Type out every line of the data again, exactly.
⟨
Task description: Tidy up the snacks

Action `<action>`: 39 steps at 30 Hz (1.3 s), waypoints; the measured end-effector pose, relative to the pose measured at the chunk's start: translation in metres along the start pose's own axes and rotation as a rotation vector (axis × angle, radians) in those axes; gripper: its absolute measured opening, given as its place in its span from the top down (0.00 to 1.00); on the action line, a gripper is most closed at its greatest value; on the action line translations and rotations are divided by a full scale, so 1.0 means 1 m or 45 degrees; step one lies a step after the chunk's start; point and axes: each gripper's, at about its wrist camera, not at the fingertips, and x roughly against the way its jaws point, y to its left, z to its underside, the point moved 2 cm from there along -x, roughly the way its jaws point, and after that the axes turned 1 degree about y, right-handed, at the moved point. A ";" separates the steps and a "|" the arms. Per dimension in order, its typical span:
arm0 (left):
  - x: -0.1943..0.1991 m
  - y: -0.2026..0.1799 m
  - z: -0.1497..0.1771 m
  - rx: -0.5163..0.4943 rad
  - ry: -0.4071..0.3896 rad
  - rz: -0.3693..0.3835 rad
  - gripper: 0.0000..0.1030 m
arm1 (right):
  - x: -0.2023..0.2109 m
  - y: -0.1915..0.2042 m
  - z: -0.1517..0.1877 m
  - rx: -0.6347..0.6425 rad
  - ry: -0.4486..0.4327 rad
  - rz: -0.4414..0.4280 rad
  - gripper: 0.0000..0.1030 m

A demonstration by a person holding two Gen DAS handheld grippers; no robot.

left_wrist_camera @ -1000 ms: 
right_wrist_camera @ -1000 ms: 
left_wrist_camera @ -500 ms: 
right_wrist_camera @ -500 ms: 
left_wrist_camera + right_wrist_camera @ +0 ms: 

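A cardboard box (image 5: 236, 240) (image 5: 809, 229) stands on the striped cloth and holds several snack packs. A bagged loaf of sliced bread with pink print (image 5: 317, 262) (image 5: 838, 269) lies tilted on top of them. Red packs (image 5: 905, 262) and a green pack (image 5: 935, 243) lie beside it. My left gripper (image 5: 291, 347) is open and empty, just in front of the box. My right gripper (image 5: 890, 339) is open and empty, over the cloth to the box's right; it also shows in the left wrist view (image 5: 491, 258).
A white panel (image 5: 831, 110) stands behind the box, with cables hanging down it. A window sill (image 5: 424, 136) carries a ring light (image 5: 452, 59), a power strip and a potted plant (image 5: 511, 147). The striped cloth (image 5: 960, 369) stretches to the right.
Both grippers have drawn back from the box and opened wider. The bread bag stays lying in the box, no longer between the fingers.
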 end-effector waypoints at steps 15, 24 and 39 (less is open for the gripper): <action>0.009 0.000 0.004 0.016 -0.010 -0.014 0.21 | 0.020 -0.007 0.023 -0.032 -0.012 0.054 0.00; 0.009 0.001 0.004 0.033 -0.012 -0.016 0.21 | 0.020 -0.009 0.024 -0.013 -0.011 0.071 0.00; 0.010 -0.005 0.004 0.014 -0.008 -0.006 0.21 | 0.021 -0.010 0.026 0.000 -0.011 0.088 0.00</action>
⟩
→ **Task response**
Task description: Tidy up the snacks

Action `<action>`: 39 steps at 30 Hz (1.3 s), waypoints; the measured end-effector pose, relative to the pose measured at the chunk's start: translation in metres along the start pose's own axes and rotation as a rotation vector (axis × angle, radians) in those axes; gripper: its absolute measured opening, given as its place in its span from the top down (0.00 to 1.00); on the action line, a gripper is most closed at its greatest value; on the action line translations and rotations are divided by a full scale, so 1.0 means 1 m or 45 degrees; step one lies a step after the chunk's start; point and axes: each gripper's, at about its wrist camera, not at the fingertips, and x roughly against the way its jaws point, y to its left, z to its underside, the point moved 2 cm from there along -x, roughly the way its jaws point, and after that the axes turned 1 degree about y, right-handed, at the moved point. A ";" separates the steps and a "|" the arms. Per dimension in order, its typical span:
arm0 (left):
  - x: -0.1943..0.1991 m
  - y: -0.2026..0.1799 m
  - z: -0.1497..0.1771 m
  - rx: -0.5163..0.4943 rad
  - ry: -0.4071..0.3896 rad
  - rz: -0.3693..0.3835 rad
  - gripper: 0.0000..0.1030 m
arm1 (right):
  - x: -0.2023..0.2109 m
  - y: -0.1915..0.2042 m
  - z: -0.1517..0.1877 m
  - rx: -0.6347..0.6425 rad
  - ry: -0.4486..0.4327 rad
  - rz: -0.4414..0.4280 rad
  - gripper: 0.0000..0.1030 m

A demonstration by a person holding two Gen DAS handheld grippers; no robot.

left_wrist_camera @ -1000 ms: 
right_wrist_camera @ -1000 ms: 
left_wrist_camera @ -500 ms: 
right_wrist_camera @ -500 ms: 
left_wrist_camera + right_wrist_camera @ +0 ms: 

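A cardboard box (image 5: 236, 240) (image 5: 809, 229) stands on the striped cloth and holds several snack packs. A bagged loaf of sliced bread with pink print (image 5: 317, 262) (image 5: 838, 269) lies tilted on top of them. Red packs (image 5: 905, 262) and a green pack (image 5: 935, 243) lie beside it. My left gripper (image 5: 291, 347) is open and empty, just in front of the box. My right gripper (image 5: 890, 339) is open and empty, over the cloth to the box's right; it also shows in the left wrist view (image 5: 491, 258).
A white panel (image 5: 831, 110) stands behind the box, with cables hanging down it. A window sill (image 5: 424, 136) carries a ring light (image 5: 452, 59), a power strip and a potted plant (image 5: 511, 147). The striped cloth (image 5: 960, 369) stretches to the right.
Both grippers have drawn back from the box and opened wider. The bread bag stays lying in the box, no longer between the fingers.
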 end-effector waypoints at steps 15, 24 and 39 (less is open for the gripper): <action>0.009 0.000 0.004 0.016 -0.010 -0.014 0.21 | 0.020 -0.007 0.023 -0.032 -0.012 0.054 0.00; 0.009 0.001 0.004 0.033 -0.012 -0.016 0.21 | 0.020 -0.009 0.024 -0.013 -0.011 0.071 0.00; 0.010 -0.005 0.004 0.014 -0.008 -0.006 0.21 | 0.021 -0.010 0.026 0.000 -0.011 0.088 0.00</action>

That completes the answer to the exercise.